Directions for this task:
Count up the lines below in which the string "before" appears. The reply should be that number alone.

Information:
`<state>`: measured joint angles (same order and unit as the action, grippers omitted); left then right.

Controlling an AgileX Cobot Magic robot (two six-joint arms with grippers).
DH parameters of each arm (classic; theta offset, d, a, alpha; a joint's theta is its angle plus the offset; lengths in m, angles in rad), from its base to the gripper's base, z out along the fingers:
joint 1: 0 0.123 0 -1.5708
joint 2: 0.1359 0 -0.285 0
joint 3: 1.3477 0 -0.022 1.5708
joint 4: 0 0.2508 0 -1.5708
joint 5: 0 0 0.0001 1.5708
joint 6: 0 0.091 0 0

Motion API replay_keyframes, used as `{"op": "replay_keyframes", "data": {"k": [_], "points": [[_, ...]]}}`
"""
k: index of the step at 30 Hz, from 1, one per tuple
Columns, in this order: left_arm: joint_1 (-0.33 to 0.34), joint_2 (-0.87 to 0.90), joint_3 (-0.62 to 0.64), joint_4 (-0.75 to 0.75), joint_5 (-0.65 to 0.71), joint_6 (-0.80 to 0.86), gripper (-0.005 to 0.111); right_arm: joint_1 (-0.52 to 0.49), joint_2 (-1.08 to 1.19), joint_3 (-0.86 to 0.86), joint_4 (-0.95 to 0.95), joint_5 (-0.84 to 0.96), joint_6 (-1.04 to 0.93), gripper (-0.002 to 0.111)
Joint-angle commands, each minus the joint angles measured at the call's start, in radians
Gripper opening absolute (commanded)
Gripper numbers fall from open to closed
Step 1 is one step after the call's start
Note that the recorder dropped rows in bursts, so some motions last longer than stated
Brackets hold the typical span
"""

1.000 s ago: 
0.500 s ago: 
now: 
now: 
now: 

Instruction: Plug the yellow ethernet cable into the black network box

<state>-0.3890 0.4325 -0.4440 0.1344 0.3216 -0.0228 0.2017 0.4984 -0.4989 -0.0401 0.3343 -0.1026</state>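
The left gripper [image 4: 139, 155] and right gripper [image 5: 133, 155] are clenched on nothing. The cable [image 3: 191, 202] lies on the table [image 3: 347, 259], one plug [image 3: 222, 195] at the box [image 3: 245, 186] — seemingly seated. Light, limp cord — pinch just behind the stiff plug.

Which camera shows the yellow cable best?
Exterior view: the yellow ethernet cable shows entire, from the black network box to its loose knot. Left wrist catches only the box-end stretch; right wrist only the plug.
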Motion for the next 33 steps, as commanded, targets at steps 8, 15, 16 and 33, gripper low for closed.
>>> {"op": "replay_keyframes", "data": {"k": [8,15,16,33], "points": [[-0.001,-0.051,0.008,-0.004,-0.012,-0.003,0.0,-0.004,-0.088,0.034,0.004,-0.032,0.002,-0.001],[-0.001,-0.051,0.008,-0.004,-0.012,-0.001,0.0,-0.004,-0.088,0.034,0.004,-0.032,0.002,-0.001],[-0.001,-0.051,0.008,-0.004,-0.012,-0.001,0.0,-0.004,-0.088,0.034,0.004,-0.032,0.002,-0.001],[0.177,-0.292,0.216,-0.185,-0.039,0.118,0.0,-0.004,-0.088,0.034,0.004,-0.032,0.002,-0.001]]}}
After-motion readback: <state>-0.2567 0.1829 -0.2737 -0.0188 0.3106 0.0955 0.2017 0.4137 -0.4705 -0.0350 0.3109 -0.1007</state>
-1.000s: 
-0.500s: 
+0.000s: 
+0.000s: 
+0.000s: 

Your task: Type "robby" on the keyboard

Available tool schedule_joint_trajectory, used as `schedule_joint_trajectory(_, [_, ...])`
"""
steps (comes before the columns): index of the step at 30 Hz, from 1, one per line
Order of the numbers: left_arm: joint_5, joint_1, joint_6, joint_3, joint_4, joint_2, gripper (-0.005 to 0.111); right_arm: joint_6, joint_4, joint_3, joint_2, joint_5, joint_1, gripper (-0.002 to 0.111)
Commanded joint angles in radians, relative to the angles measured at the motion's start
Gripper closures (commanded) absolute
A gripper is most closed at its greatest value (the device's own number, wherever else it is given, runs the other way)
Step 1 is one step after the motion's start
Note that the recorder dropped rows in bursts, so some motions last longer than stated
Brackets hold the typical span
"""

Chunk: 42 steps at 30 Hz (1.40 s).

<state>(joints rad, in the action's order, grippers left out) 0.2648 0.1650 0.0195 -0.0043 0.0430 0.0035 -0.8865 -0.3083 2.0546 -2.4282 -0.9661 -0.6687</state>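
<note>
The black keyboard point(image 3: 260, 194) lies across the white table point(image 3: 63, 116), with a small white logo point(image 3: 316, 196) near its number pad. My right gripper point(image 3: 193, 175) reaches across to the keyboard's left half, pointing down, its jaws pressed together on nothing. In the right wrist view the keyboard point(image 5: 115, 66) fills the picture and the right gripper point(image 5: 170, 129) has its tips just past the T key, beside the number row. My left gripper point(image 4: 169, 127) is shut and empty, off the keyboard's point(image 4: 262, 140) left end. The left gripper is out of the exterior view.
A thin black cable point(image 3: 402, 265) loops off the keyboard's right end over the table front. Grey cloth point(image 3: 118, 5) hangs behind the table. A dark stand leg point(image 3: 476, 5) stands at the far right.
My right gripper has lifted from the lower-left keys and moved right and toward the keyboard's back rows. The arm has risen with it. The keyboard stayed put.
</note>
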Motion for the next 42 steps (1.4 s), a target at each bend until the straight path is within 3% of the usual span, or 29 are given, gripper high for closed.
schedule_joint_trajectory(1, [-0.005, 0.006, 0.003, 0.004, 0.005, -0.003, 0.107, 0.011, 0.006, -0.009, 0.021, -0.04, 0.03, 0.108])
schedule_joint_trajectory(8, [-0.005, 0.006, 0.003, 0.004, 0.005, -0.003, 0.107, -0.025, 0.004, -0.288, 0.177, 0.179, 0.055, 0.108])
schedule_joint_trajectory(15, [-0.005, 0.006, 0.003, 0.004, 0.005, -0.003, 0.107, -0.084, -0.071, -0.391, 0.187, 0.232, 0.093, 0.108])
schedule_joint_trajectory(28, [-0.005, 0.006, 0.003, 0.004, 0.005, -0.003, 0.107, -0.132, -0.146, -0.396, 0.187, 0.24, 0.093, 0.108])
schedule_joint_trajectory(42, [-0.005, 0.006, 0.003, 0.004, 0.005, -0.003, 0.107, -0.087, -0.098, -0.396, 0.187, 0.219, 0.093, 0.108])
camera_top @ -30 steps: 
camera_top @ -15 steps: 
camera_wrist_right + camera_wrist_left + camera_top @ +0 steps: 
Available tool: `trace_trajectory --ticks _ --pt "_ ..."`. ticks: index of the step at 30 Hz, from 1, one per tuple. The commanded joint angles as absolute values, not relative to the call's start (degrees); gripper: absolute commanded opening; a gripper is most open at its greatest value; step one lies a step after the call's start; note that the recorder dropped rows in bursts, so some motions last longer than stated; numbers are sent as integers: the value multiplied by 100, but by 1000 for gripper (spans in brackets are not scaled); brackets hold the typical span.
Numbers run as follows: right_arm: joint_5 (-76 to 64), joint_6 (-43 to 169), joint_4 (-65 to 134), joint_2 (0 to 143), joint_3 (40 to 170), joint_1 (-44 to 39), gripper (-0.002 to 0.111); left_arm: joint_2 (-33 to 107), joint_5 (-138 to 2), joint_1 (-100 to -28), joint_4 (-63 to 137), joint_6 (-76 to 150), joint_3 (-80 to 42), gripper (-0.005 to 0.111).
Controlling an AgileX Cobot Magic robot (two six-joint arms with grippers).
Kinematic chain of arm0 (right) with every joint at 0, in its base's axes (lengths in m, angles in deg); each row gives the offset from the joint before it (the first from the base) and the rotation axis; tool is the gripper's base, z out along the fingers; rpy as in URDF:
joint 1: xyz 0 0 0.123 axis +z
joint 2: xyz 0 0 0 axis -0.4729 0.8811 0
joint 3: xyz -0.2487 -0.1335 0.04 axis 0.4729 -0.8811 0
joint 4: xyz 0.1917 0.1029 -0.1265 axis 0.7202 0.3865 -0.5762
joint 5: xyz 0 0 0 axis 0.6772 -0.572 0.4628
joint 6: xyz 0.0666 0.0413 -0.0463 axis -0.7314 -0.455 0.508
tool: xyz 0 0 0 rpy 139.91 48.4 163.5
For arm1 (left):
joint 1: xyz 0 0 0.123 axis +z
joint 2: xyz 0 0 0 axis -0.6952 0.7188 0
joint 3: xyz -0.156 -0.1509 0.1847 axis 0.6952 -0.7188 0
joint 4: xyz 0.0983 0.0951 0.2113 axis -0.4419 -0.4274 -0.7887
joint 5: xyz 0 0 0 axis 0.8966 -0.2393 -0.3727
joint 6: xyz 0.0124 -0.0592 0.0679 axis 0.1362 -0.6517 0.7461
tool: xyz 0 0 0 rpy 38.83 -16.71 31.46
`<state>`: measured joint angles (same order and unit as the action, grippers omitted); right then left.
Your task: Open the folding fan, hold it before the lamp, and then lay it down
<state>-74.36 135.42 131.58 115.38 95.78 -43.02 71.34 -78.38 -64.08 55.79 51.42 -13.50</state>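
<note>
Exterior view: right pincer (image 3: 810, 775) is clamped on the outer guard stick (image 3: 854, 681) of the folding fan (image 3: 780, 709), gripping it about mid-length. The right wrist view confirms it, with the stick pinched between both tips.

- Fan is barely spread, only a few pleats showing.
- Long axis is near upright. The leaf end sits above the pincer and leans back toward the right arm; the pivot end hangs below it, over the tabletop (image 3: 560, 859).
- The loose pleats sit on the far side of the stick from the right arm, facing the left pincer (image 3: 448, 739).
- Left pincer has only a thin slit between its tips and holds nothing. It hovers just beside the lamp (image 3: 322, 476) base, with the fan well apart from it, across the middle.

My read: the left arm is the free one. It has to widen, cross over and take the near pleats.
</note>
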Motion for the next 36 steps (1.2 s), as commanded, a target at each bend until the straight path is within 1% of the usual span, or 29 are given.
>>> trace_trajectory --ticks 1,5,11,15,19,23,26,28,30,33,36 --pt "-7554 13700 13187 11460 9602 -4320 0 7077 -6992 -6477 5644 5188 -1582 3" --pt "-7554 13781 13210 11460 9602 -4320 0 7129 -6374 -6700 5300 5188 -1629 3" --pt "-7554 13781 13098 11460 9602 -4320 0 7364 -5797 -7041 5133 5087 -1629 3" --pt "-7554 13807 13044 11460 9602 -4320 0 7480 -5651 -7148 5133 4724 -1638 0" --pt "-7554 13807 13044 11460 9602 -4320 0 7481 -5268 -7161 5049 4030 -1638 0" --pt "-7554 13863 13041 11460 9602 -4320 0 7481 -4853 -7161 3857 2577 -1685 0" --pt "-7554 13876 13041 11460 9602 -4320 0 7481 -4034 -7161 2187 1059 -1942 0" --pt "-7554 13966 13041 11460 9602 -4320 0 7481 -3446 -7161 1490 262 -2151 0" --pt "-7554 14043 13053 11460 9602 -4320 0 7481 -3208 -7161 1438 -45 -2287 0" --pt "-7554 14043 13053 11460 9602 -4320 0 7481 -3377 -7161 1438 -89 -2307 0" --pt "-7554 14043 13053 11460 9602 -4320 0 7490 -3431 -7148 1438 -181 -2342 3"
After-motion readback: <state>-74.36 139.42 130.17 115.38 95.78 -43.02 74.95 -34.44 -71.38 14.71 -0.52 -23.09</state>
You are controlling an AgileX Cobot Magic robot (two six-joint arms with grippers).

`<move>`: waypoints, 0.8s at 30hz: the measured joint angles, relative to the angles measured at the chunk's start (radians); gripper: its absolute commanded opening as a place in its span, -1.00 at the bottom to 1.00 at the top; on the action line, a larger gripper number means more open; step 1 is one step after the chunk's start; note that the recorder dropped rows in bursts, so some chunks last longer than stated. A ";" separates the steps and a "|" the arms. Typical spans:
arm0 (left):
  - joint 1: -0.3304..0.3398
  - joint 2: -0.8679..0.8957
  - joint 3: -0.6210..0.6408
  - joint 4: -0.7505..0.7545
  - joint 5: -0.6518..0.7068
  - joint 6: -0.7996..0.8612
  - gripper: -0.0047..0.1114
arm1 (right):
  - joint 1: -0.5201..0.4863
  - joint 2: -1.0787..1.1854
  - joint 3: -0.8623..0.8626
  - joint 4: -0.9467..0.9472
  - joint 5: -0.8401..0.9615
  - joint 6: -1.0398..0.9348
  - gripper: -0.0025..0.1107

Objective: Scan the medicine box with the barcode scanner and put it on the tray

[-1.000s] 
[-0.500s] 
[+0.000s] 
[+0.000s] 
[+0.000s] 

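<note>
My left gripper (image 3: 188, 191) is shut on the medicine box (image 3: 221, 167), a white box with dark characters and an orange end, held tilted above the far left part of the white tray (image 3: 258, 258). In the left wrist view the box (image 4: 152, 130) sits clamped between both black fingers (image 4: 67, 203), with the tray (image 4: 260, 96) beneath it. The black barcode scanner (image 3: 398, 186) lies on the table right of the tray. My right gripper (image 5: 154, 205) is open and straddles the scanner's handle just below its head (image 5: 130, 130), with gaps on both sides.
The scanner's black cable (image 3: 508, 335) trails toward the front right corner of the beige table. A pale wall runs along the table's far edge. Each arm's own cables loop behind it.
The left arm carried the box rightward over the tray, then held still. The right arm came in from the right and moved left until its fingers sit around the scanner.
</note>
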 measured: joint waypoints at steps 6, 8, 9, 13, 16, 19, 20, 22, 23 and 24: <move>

Reply to the exercise:
3